JOLIE: Dismissing concepts of desirability essential to creating more equitable society
Column: C'est Tout
Globally, women are socialized to drape themselves with certain qualities to attract partners. From a Western cultural standpoint, the woman’s most prized quality is socially encouraged to be their beauty. We invest in cultivating beauty via hairstyles, makeup, clothes, medical procedures, mannerisms, speech and more.
In childhood movies, the idea of royalty is directly connected to beauty. In cliché high school productions, the idea of popularity is directly connected to beauty. Similarly, in advertisements, the idea of “feeling good” is directly connected to the enhancement of one’s looks.
The prized compliments of our youth as women are the ones that center our appearance. Unknowingly, these compliments are internalized as validation. In the lives of far too many, such compliments become the currency of our worth as women.
Women have been socially conditioned and personally raised to be potential prospects as partners. Our actions and appearances are judged based on the heteronormative concepts of whether they will attract or repel men. The very culture in which women are raised is fundamentally rooted in the idea that women are competing against each other for men’s affection.
In an opinion piece about conventional beauty, Martha Jaenicke defines it as “standards ... that lighter skin, straight hair, a thin nose, thin lips and light-colored eyes are beautiful.” Inherent with white supremacist standards is an anti-Black sentiment that coexists opposite those standards.
Janet Mock expands on this beauty spectrum by reflecting on the compliments she receives for her racial ambiguity: “The message: Blackness does not equate to attractiveness, and therefore my mixed-ness puts me higher on the white cis beauty hierarchy than a Black woman with parents who are both Black.”

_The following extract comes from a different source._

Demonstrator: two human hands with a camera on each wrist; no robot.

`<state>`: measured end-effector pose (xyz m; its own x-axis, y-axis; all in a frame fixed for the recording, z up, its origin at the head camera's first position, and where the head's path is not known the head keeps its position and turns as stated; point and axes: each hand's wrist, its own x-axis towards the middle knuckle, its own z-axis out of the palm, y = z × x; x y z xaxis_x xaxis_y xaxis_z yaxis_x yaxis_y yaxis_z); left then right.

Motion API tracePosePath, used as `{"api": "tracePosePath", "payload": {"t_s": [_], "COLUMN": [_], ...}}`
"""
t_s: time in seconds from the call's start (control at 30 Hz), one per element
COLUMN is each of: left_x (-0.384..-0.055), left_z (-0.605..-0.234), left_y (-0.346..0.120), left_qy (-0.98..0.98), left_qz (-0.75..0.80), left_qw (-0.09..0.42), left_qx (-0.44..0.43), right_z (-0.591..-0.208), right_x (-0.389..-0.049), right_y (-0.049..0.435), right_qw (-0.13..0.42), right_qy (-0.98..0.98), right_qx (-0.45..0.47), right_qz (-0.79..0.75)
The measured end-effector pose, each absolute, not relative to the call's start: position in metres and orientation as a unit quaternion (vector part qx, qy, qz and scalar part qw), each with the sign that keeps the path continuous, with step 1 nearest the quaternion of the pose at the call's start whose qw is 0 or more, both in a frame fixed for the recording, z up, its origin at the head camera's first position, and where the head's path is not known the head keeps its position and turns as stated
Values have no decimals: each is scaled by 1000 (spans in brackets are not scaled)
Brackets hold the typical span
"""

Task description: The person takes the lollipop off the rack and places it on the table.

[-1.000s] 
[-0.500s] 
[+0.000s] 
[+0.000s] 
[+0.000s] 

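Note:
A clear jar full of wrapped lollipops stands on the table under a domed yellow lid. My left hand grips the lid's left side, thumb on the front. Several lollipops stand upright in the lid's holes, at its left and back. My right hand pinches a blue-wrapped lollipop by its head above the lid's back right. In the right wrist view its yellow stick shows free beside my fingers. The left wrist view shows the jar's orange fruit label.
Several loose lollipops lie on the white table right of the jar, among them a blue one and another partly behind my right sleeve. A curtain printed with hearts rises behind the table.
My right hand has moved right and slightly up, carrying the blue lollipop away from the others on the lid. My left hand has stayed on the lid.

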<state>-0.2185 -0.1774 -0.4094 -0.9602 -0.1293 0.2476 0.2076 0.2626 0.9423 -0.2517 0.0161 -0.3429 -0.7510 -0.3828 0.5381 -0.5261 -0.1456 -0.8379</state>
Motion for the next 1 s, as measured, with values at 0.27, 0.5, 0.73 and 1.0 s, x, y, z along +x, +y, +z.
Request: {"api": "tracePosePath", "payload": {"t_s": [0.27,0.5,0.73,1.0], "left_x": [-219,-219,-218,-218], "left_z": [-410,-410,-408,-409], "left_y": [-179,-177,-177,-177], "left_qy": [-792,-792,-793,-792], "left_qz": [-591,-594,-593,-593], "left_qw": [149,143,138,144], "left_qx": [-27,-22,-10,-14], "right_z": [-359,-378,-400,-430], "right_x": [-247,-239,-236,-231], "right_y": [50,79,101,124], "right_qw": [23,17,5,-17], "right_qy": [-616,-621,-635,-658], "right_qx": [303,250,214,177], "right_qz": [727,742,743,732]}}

Robin Diangelo explains in her book, "White Fragility," how white supremacy extends beyond the idea that white people are superior, that it has a deeper and more corrosive power: It defines whiteness as the norm or standard for humans — people of color, then, are a deviation.

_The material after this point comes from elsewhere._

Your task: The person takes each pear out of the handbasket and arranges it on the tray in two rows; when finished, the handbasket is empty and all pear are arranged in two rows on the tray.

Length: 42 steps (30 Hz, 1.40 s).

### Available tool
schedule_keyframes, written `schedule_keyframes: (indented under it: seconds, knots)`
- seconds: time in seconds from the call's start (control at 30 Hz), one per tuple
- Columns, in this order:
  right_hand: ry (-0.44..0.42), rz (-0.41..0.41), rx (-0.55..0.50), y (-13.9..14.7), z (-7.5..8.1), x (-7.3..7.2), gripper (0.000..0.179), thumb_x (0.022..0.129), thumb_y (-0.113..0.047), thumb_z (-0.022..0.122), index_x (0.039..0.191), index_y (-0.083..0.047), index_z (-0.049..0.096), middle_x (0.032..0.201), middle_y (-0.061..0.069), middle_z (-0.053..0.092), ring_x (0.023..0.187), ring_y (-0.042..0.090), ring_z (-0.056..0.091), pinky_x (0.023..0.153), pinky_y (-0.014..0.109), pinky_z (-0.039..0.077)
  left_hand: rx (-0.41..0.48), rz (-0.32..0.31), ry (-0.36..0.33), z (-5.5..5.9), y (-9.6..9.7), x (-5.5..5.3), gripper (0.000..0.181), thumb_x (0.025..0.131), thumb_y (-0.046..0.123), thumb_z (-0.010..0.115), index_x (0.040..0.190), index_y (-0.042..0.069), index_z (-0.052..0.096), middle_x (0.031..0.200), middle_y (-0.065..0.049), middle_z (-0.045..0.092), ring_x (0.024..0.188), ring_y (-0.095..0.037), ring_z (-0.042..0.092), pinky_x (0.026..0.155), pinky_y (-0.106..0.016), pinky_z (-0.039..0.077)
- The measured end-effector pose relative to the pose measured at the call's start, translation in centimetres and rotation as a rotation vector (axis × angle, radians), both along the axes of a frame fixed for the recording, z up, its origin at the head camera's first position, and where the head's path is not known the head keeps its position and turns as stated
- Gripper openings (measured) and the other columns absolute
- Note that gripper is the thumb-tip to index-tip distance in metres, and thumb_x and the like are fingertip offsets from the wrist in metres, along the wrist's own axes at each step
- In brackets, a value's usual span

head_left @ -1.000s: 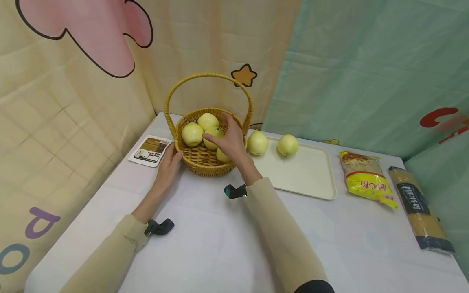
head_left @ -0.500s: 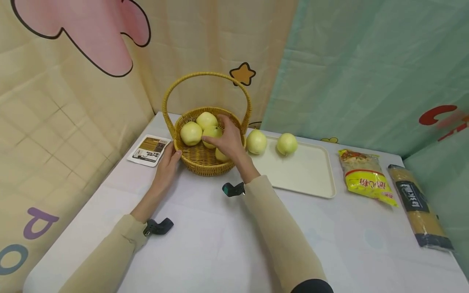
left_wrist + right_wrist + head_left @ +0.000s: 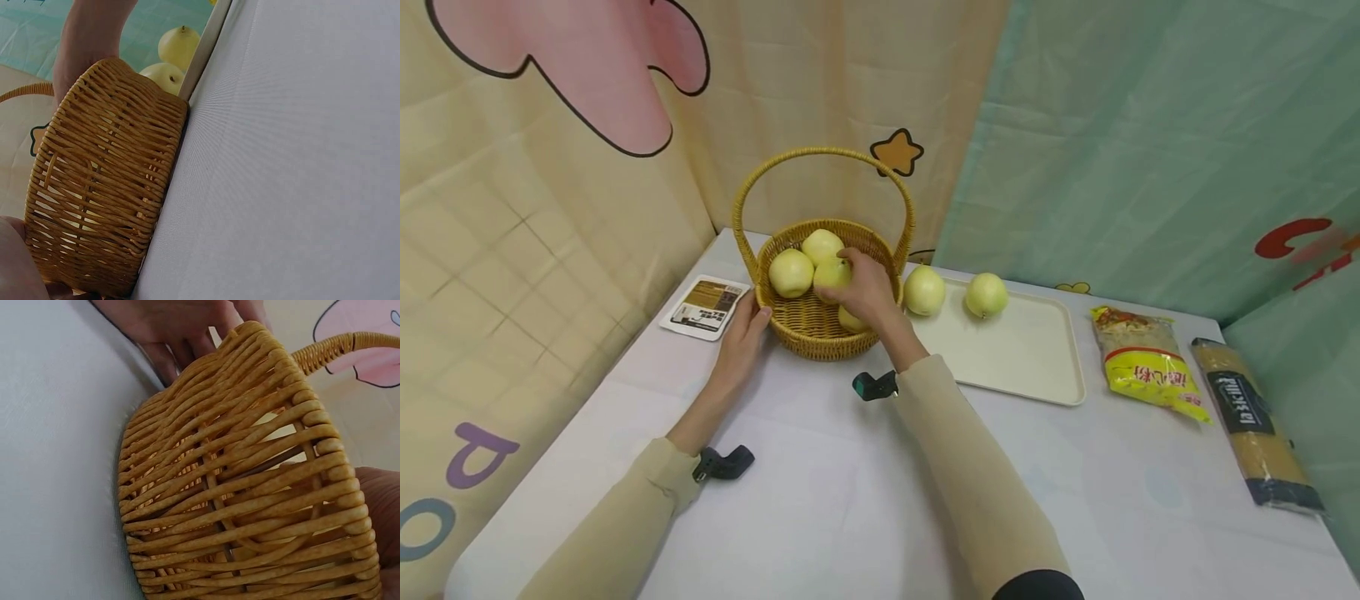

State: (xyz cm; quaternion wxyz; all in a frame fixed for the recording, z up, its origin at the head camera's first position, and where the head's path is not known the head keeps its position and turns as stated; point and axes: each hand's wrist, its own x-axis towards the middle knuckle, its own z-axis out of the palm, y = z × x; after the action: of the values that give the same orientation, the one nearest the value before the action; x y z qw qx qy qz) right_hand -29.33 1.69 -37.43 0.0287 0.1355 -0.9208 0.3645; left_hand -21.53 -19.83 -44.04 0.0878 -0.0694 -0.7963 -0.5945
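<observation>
A wicker basket [image 3: 820,348] with a tall arched handle stands at the back left of the table. My left hand [image 3: 741,342] holds its left side, thumb at the rim and fingers against the outer wall. Inside the basket, my right hand [image 3: 871,292] grips a yellow-green pear [image 3: 831,275] between thumb and fingers. Other pears lie around it: one at the left [image 3: 791,273], one behind [image 3: 822,247], and one partly hidden under my right hand [image 3: 852,321]. In both wrist views the basket wall hides most of what is inside.
Right of the basket lies a cream tray [image 3: 1030,354], with one pear [image 3: 924,290] at its left end and another pear [image 3: 986,295] near its back edge. Farther right are a yellow food bag [image 3: 1150,362] and a pasta pack [image 3: 1255,425]. A white flat packet [image 3: 705,308] lies left.
My right hand's fingers and thumb have closed in on the middle pear from a wider spread. My left hand stays at the basket's side.
</observation>
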Motion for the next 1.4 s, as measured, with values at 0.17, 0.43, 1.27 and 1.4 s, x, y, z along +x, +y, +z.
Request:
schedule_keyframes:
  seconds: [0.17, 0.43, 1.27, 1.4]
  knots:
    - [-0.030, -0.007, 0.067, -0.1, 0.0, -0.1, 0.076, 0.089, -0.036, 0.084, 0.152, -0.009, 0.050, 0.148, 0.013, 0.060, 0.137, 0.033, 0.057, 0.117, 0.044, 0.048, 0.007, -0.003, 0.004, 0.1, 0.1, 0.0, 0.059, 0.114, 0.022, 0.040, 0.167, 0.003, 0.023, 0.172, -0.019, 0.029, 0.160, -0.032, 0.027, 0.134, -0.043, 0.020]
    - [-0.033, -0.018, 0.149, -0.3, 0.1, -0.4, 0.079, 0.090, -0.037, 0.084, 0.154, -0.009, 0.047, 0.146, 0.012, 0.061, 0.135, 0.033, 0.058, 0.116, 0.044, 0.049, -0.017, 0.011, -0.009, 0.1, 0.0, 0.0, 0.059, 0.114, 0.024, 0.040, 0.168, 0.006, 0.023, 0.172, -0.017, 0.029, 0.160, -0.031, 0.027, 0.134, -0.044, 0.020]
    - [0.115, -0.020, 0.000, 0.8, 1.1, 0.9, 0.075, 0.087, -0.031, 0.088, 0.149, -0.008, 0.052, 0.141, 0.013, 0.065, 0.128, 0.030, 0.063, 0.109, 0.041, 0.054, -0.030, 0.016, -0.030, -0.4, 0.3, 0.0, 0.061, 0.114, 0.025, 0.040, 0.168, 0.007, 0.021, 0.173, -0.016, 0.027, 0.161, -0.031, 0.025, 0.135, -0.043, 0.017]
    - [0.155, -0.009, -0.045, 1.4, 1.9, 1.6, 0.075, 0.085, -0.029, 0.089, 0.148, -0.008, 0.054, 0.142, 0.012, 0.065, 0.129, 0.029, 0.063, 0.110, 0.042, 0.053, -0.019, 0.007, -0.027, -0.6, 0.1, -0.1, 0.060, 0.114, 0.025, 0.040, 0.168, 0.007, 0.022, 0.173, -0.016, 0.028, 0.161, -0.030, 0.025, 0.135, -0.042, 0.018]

What position, therefore, do women of color (particularly identifiable Black women) find themselves in? Commonly, women of color navigate an abject lifestyle of "pick me" behavior. Kimberly Foster, in a video on Youtube, argues that a "pick me" is someone who always puts the needs and desires of men first. It is about fitting into the male gaze and fulfilling their needs.
Women of color perpetually internalize their inadequacy as a product of their appearances being different from white supremacist ideals. Consequently, women endure a taxing pursuit of compensation. This thought process produces significant consequences that potentially lead to emotional, mental, physical and sexual abuse. For example, we may acquiesce to conventionally unacceptable treatment from our partners because we want to be chosen and partnered.
Author of "Belly of the Beast," Da’Shaun Harrison, articulates that being seen as undesirable, especially for fat Black people, is what perpetuates Black existence as being seen as subhuman. As a result, people who deviate from the white supremacist standard are treated as less than and subsequently receive fewer opportunities in society.
In the feminist movement, people advocate for overarching equality among all people; so why the absence of vocality? It is plausible that the perceived innocuity of desirability, a power structure that produces privilege and access, blinds their critical eye. Desirability is intrinsically linked to colonial ideology and its exclusionary tenets. Therefore, intersectional feminism demands that people recognize how desirability functions to uphold white supremacy.
Hari Ziyad, writer for Everyday Feminism, says it like this: "As people concerned in social justice, we should always be vigilant whenever our behaviors seem to line up with oppressive structures, knowing full well the insidiousness and self-reinforcing nature of oppression."
A society that creates insufferable experiences for so many people where they feel forced to participate is worthy of critique.
This includes the young children labeled “overweight” during annual physician visits who develop eating disorders, birth-givers who commit to unhealthy diets to “snap back” to their pre-pregnant bodies, people of color who employ skin-lightening agents to prevent negative social interactions, people who form gym addictions due to prevailing notions of masculinity and thinness and people who go to great lengths to conceal their disabilities.
Mia Mingus challenged the world in her speech “Moving Toward the Ugly: A Politic Beyond Desirability.”
"There is only the illusion of solace in beauty. If age and disability teach us anything, it is that investing in beauty will never set us free," Mingus said. "This is our work as femmes of color: to take the notion of beauty (and most importantly the value placed upon it) and dismantle it (challenge it), not just in gender, but wherever it is being used to harm people, to exclude people, to shame people as a justification for violence, colonization and genocide."
Faith Jolie is a junior in the School of Arts and Sciences majoring in journalism and media studies and women's and gender studies. Her column, "C'est Tout," typically runs on alternate Mondays.